Derived derivations govern contraderived deformations of dg algebras over dg (pr)operads
J. P. Pridham
TL;DR
The paper resolves when derived deformations of a dg algebra over a dg (pr)operad can be governed by a DGLA by replacing derived deformations with contraderived deformations in Positselski’s framework. It develops a comprehensive operadic approach, using the hat/twist constructions to encode deformations as maps of coloured dg (pr)operads and showing that the space of contraderived deformations is controlled by the augmented deformation complex $\underline{\mathrm{Der}}_{\bar{\Omega}\mathcal{C}}(\gamma)$. A key result is that, for cofibrant algebras, the mapping-space perspective via contraderived categories is equivalent to the Maurer–Cartan theory of the corresponding derivation DGLA, and this equivalence extends to dg properads.

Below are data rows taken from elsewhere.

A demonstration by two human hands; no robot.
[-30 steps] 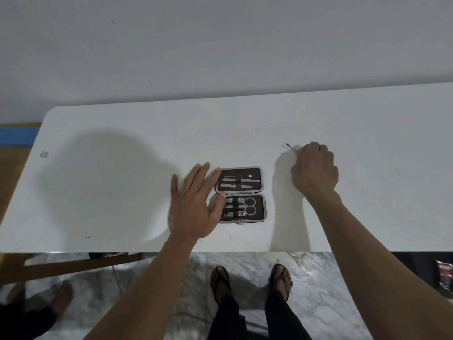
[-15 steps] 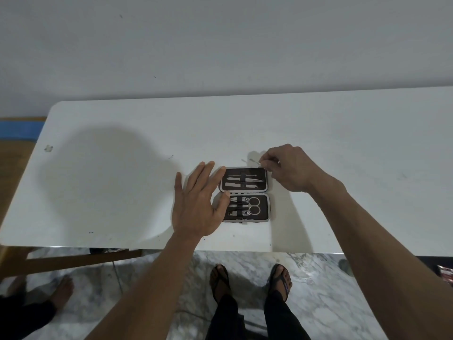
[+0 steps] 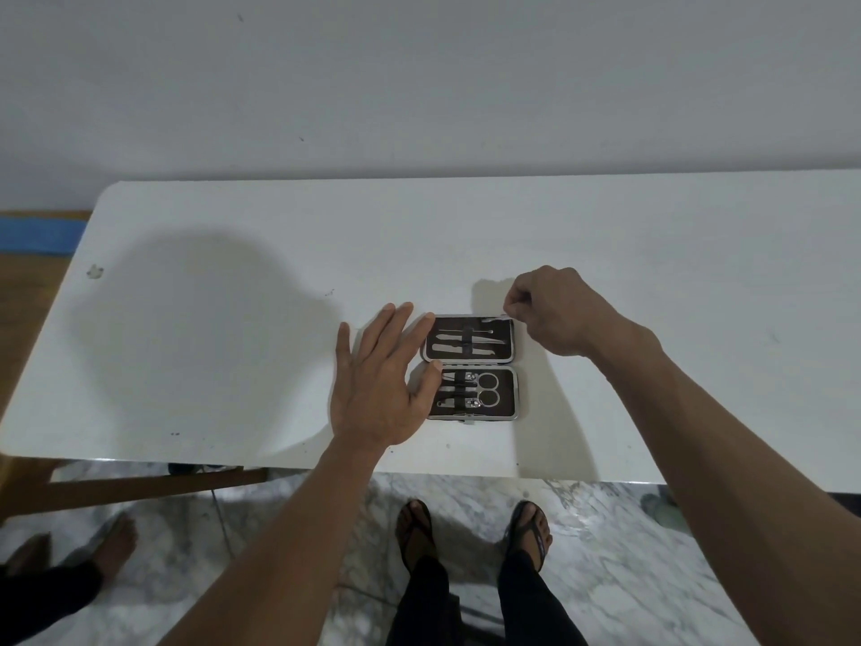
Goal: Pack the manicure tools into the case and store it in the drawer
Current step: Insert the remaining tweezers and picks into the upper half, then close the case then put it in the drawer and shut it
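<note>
Case (image 3: 470, 366) lies open flat on white table (image 3: 233, 319) near front edge, tools strapped in both halves. Left hand (image 3: 377, 389) spread flat, fingertips on case's left edge. Right hand (image 3: 554, 312) pinches thin metal tool (image 3: 499, 318) over case's upper right corner.
</note>
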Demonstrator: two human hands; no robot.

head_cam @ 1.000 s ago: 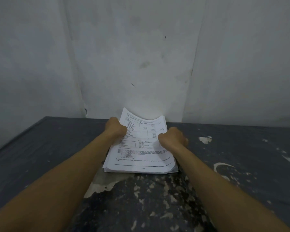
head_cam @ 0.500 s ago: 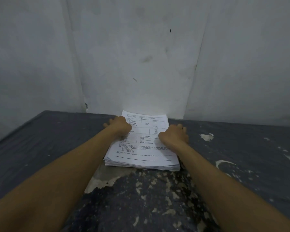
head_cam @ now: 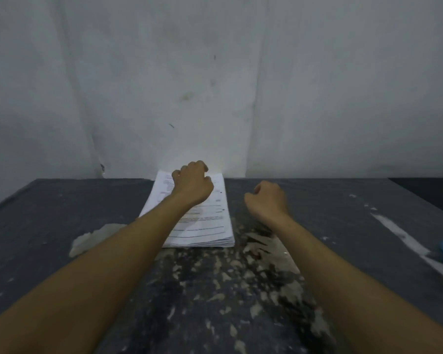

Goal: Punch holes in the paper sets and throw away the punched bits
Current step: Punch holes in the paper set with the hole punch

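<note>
A paper stack point(head_cam: 202, 223) is seen on the dark counter point(head_cam: 62, 213), against the wall. The left hand point(head_cam: 192, 183), fingers curled, is placed over the stack's far end; whether paper is gripped cannot be told. The right hand point(head_cam: 265, 200), loosely curled and empty, is held just right of the stack.

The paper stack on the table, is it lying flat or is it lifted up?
Lying flat. The paper stack rests on the dark table, its near edge down on the surface; the left hand is over its far end.
</note>
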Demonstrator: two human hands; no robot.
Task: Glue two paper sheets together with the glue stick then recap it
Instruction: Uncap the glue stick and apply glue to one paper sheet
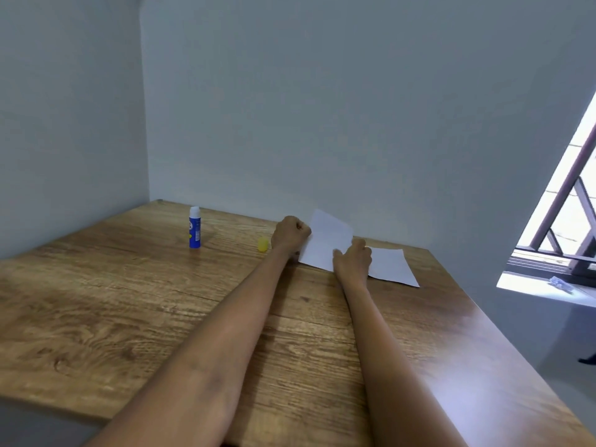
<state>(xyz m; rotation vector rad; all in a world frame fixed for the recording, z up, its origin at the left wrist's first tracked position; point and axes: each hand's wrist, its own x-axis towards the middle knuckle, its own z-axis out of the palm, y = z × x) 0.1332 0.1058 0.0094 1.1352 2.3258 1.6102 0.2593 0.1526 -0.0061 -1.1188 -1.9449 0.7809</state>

The framework provides a universal deformation theory: among well-behaved functors with deformation theory, the contraderived dg category best approximates the derived category, and Hinich’s counterexamples are resolved within this contraderived viewpoint. These findings unify derived and contraderived perspectives, clarifying when and how a DGLA governs deformations across operadic and properadic contexts.
Abstract
We show that Hinich's simplicial nerve of the differential graded Lie algebra (DGLA) of derived derivations of a dg algebra $A$ over a dg properad $\mathcal{P}$ is equivalent to the space of deformations of $A$ as a $\mathcal{P}_{\infty}$-algebra in Positselski's contraderived dg category. This resolves Hinich's counterexamples to the general existence of derived deformations. It also generalises his results when $A$ is homologically bounded below, since contraderived deformations are then precisely derived deformations.